Return the entire listing, word for word.

+===+

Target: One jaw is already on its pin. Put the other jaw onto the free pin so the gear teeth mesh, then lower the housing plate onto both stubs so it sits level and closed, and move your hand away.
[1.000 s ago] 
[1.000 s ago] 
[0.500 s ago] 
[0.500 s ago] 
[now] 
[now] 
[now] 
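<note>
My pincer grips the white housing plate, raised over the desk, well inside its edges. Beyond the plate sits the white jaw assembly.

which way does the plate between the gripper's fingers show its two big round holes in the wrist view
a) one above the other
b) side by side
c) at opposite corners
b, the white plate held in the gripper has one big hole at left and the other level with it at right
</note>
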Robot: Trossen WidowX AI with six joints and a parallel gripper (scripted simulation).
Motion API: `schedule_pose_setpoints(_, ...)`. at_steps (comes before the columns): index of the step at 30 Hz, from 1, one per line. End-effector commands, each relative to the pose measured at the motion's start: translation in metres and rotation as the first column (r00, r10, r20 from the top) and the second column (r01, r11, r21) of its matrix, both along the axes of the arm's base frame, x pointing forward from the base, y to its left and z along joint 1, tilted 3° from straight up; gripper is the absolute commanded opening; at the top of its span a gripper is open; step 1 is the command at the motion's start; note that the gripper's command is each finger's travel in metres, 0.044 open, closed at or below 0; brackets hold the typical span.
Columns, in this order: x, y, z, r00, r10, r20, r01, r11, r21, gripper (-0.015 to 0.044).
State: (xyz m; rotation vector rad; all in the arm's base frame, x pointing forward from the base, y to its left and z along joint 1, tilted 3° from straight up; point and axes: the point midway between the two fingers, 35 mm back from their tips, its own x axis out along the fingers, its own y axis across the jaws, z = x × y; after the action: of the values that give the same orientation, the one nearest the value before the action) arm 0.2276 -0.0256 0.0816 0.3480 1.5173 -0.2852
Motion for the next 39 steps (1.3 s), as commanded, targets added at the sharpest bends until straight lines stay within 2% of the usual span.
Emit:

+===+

Result of this task:
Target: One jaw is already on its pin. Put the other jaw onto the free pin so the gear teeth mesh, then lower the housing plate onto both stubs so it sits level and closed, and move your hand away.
[1.000 s ago] 
[1.000 s ago] 
[0.500 s ago] 
[0.500 s ago] 
[now] 
[now] 
[now] 
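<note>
My pincer grips the white housing plate, raised over the desk, well inside its edges. Beyond the plate sits the white jaw assembly.

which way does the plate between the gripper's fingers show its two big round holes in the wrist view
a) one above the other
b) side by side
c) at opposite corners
b, the white plate held in the gripper has one big hole at left and the other level with it at right
</note>
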Robot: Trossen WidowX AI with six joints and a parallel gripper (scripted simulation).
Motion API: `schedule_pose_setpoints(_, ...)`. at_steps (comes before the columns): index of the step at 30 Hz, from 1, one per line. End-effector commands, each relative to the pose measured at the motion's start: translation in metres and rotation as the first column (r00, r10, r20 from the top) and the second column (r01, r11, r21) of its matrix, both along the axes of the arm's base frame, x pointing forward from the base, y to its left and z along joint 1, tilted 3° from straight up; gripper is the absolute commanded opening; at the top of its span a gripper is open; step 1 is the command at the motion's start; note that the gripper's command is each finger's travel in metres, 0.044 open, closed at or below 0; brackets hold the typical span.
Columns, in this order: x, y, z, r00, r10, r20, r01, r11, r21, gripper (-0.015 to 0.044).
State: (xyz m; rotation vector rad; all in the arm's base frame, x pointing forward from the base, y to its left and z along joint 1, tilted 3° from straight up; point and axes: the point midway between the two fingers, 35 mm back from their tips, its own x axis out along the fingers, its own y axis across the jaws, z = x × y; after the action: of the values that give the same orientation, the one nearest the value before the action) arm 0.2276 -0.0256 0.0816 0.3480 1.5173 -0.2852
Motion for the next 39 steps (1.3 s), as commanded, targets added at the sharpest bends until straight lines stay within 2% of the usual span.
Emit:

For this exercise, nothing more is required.